Gaughran suggests you bid based on CPM (impressions, ie how many people view your ad) but Bookbub themselves posted on their blog an example of someone who ran a very successful ad based on CPC (you pay each time someone clicks on your ad). Since I wanted to test images, for both ads I chose CPM. If this is at all successful, I may try it a second time bidding on CPC and see how it does.
So, how did they do? Well, soon after I started my ad campaign I realized that I’d made a major mistake: I’d left my book at full price ($2.99). Bookbub readers are expecting .99 or free books. I quickly reduced the price of the book, and boom! It took off! I went from having 12 pre-orders to 80 in one day!
According to the Bookbub stats, they weren’t from there. They said that while 2400 people saw my ad, only 20 people clicked. But those purchases had to have come from somewhere!
Amazon ads are absolutely straight forward when you set them up. You don’t get to choose or design your own image, it’s just your book cover. You have to write great ad copy though, so my two test ads are testing that out. Also vital to Amazon ads are the keywords you use. Based on advice I got from a marketing specialist, I’ve got a bunch of long, genre specific keywords (Historical Regency romance England – for example is one “keyword”), a lot of shorter keywords (Historical romance) and a long list of authors who write Regency romance. Based on what others in my genre have said, I bid .50 per keyword (although Amazon will suggest an amount for each, sometimes more but usually less).

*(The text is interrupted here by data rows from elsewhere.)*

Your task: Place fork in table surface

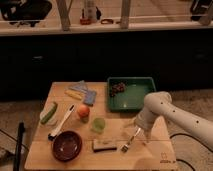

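Observation:
The small silvery fork (131, 140) lies slanted low over the light tan table surface (145, 155), near its front right, tines toward the front. My gripper (137, 131) is right at the fork's handle end, at the tip of the white arm that reaches in from the right. I cannot tell whether the fork rests on the wood or is held just above it.
A dark green tray (131, 93) holds dark grapes at the back right. A brown bowl (67, 145), a white-handled utensil (62, 122), a green cup (98, 124), an orange fruit (83, 111), a bar (104, 145), a green vegetable (49, 113) and packets (82, 93) lie to the left.

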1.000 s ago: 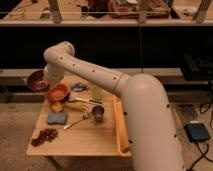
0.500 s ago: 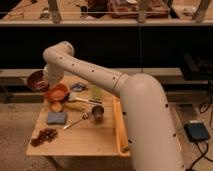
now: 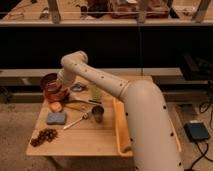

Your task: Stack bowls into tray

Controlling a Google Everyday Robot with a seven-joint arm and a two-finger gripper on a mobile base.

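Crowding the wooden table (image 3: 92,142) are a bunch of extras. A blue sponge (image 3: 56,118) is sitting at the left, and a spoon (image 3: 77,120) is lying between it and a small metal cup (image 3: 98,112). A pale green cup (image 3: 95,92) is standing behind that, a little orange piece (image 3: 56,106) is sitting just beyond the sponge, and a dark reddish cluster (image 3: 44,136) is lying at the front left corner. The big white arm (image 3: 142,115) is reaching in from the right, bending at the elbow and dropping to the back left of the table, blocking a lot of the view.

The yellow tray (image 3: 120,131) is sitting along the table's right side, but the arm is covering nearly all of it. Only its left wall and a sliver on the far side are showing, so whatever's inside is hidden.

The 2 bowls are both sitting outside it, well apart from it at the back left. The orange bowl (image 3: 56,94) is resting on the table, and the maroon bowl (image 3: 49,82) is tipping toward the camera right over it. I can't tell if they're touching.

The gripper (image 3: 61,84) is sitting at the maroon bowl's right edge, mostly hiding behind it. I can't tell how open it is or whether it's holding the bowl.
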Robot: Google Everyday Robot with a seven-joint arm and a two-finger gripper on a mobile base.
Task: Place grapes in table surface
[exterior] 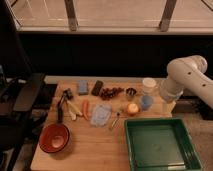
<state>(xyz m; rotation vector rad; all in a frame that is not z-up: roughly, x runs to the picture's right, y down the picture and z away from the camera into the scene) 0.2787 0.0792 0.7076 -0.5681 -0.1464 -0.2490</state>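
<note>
The grapes [111,92], a small bunch of dark reddish-purple berries, lie on the light wooden table surface [95,146] near its far edge, between a flat dark block [97,87] and a small metal cup [130,92]. My white arm [186,75] comes in from the right. Its gripper [168,105] hangs by the table's far right corner, right of a blue cup [146,102]. It is well apart from the grapes and holds nothing that I can see.
A green tray [160,142] fills the near right. A red bowl [54,137] sits near left. A yellow-orange fruit [132,108], white cup [149,84], blue cloth [101,115], carrot [85,107] and grey sponge [82,87] lie mid-table. A black chair [25,92] stands left.
</note>
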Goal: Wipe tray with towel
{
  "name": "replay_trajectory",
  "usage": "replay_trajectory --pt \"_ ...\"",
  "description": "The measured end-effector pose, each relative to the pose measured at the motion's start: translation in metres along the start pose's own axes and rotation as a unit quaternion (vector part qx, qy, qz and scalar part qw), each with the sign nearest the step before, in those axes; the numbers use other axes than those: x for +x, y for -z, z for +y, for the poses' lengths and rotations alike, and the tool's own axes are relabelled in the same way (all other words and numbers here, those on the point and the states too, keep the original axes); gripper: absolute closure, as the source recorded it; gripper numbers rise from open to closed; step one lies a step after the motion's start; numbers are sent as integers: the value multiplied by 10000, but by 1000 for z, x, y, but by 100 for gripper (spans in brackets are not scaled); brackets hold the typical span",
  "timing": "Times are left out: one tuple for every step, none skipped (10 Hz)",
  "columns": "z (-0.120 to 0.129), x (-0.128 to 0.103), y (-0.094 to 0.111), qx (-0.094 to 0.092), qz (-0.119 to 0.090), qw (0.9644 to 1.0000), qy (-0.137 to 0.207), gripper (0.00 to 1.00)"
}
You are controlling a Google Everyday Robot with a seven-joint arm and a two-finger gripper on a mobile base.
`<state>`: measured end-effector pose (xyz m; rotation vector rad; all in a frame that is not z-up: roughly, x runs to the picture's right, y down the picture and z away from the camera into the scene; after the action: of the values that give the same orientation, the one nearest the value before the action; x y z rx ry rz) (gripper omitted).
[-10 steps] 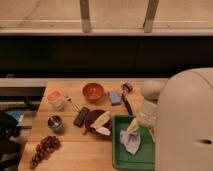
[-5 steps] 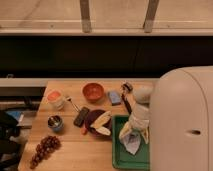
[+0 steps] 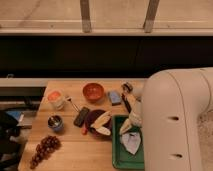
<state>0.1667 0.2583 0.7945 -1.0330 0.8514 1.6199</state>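
End effector (image 3: 126, 128) is low over the far left corner of the green tray (image 3: 119, 159), on the end of the big white arm. Can't tell if it's open or closed. White towel (image 3: 131, 142) lies crumpled inside the tray, just on the near side of the end effector; contact unclear. Dark plate (image 3: 92, 120) sits on the bench (image 3: 70, 155) just left of it. Blue sponge (image 3: 115, 97) and orange bowl (image 3: 93, 92) are beyond it. Grapes (image 3: 44, 147) are well off to its left, at the near edge.
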Motion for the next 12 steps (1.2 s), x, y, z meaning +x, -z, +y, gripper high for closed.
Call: replay_trajectory --pt "-2 -2 -1 -51 20 10000 -19 36" --pt "-4 -2 1 -99 26 9999 -46 48" --pt "-6 -2 3 -120 19 9999 -57 56" --pt "-8 -1 7 -147 -15 9999 -57 66" --pt "-8 1 10 -167 -52 9998 -45 78" --pt "-7 4 13 -181 -93 9998 -20 88" --pt "-7 7 17 -193 -149 9997 0 96" --pt "-8 10 19 -196 -185 9996 11 100" --pt "-7 13 23 -206 -247 9995 28 100" --pt "-8 16 26 -200 -288 9994 26 100" --pt "-10 17 26 -180 -295 9994 -6 100" --pt "-14 16 27 -174 -322 9993 -103 100"
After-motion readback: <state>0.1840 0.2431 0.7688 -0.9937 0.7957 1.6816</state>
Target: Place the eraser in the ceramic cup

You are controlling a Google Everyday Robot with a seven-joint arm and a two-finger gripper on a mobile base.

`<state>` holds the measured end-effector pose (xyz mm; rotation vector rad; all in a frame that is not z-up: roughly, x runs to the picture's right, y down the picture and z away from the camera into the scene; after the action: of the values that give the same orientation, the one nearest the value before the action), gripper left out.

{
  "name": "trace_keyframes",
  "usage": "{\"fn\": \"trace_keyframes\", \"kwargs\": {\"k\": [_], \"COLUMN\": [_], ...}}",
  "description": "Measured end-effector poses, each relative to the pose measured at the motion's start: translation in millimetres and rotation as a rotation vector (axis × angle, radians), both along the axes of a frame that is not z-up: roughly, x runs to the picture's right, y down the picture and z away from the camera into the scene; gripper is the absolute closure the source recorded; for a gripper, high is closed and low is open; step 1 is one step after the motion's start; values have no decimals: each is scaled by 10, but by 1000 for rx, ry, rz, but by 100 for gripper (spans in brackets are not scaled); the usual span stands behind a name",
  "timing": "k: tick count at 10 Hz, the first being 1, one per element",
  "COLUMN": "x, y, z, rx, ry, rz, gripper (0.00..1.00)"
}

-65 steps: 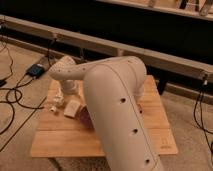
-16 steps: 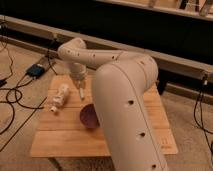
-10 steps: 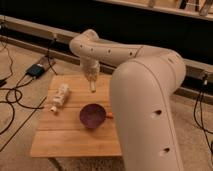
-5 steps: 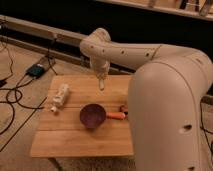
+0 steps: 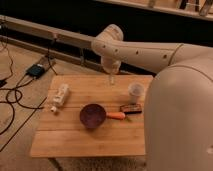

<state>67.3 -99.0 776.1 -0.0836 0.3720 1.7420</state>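
My gripper point(image 5: 112, 80) hangs from the arm's wrist over the back edge of the wooden table point(image 5: 75, 142), left of and behind the ceramic cup point(image 5: 135, 92). The jaws are shut, and a small pale piece at their tip looks like the eraser point(image 5: 112, 82). No eraser lies on the table. The white cup stands upright near the right edge, about a cup's width from the gripper. My large pale arm fills the right side of the view and hides the table's right end.
A dark purple bowl point(image 5: 93, 115) sits mid-table with an orange piece point(image 5: 116, 115) beside it. In front of the cup lies a dark flat bar point(image 5: 131, 108). A white tube point(image 5: 60, 95) lies at the left. Cables and a box point(image 5: 37, 70) are on the floor.
The gripper has travelled right along the back of the table, from beside the white tube to close by the cup. The objects on the table have stayed put.
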Motion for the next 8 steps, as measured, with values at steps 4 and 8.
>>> {"fn": "trace_keyframes", "kwargs": {"k": [4,8], "x": [358,652], "y": [-109,-149], "z": [-11,63], "rx": [48,74], "ry": [53,106], "rz": [7,24], "gripper": [100,100]}}
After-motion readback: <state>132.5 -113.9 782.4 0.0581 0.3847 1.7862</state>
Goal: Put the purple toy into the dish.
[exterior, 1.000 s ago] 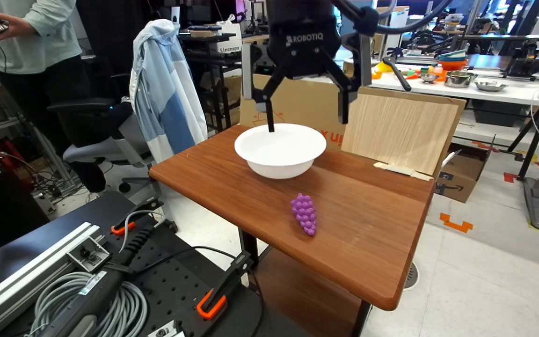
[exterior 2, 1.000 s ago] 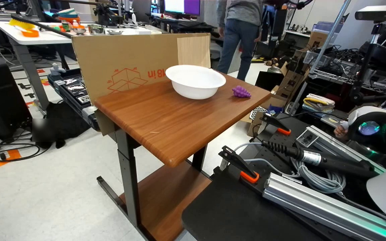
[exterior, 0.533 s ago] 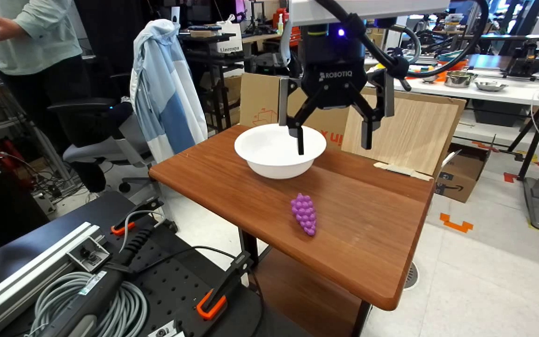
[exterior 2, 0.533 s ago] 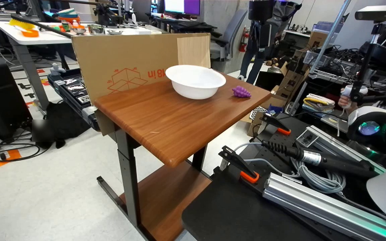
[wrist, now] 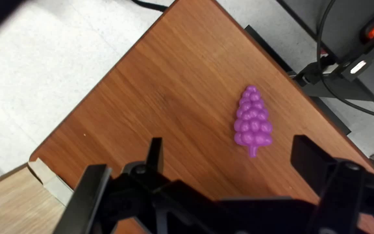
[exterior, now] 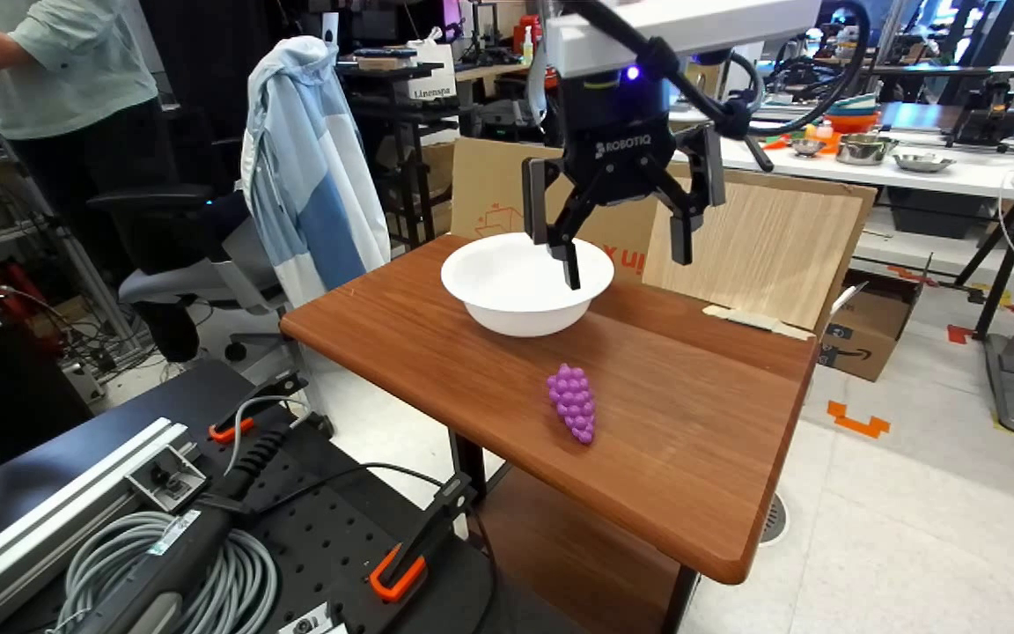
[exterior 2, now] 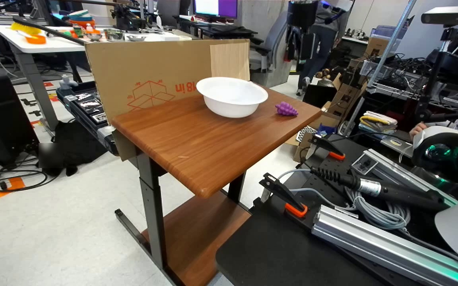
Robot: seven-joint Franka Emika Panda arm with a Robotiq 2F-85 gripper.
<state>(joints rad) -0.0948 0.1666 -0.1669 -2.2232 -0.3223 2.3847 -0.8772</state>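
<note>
While the gripper [exterior: 628, 269] is hanging wide and empty, the purple toy [exterior: 571, 405] is lying at five o'clock from the dish [exterior: 518, 320] in an exterior view. Presumably light, stiff and slick, it is warranting a crosswise mid-body grip

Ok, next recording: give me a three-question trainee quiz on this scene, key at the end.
1. What does the purple grape-bunch toy rest on?
2. True or false: the Robotiq gripper is open.
3. Relative to the white bowl, the purple grape-bunch toy is: (a) inside it; (b) outside and apart from it; (c) underneath it.

Key: 1. The wood-grain tabletop. 2. True. 3. b.
</note>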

You don’t have a choice to pay per impression, you only pay per click.
I ran two ads with only one variation in my copy – in one I gave my tag line and in the other I added the word “Regency romance” to it. Not a big difference, but this was a test.
My results: I had an ACOS (the total spent divided by sales) of 156% in the ad without the genre specification and 135% in the one with the genre named. So I had 9 sales for $26.50 spent for the first ad and 12 sales for the same amount of money. Naturally, you want those percentage numbers to be as far below 100% as possible – at 100% you are spending as much as you’re earning.
Do I consider these ads to be a total failure?
Actually, no I don’t.
The reason for that is because the more often someone sees your book cover, the more likely they are to buy it the next time they see it. They say it takes seven impressions for someone to act. That means that even if someone didn’t click on my ad when they saw it on Bookbub, if they then went to Amazon and saw again there, and perhaps popped over to Facebook where one of my friends shared my post about the book coming out, they’ve only seen the book cover three times. If they don’t know my writing, they’re probably going to need to see it a few more times before they’ll actually click on it and then, hopefully, purchase it.
Each impression is important. Having that impression spark a touch of interest, even more so. Once they see it enough, I’m sure they’ll buy it, read it and love it. At least I hope so!
So, the outcome of this journey is that I’m going to keep plugging away at these ads. I’ve got two more books coming out in the next few months (Book 2 in May and Book 3 in June). For each release, I’ll promote Book 1, dropping the price down to 99 cents and eventually leaving it there once all three books are published to act as my loss leader and encourage people to read the series.
Hopefully, with each book my ads will get better and do better.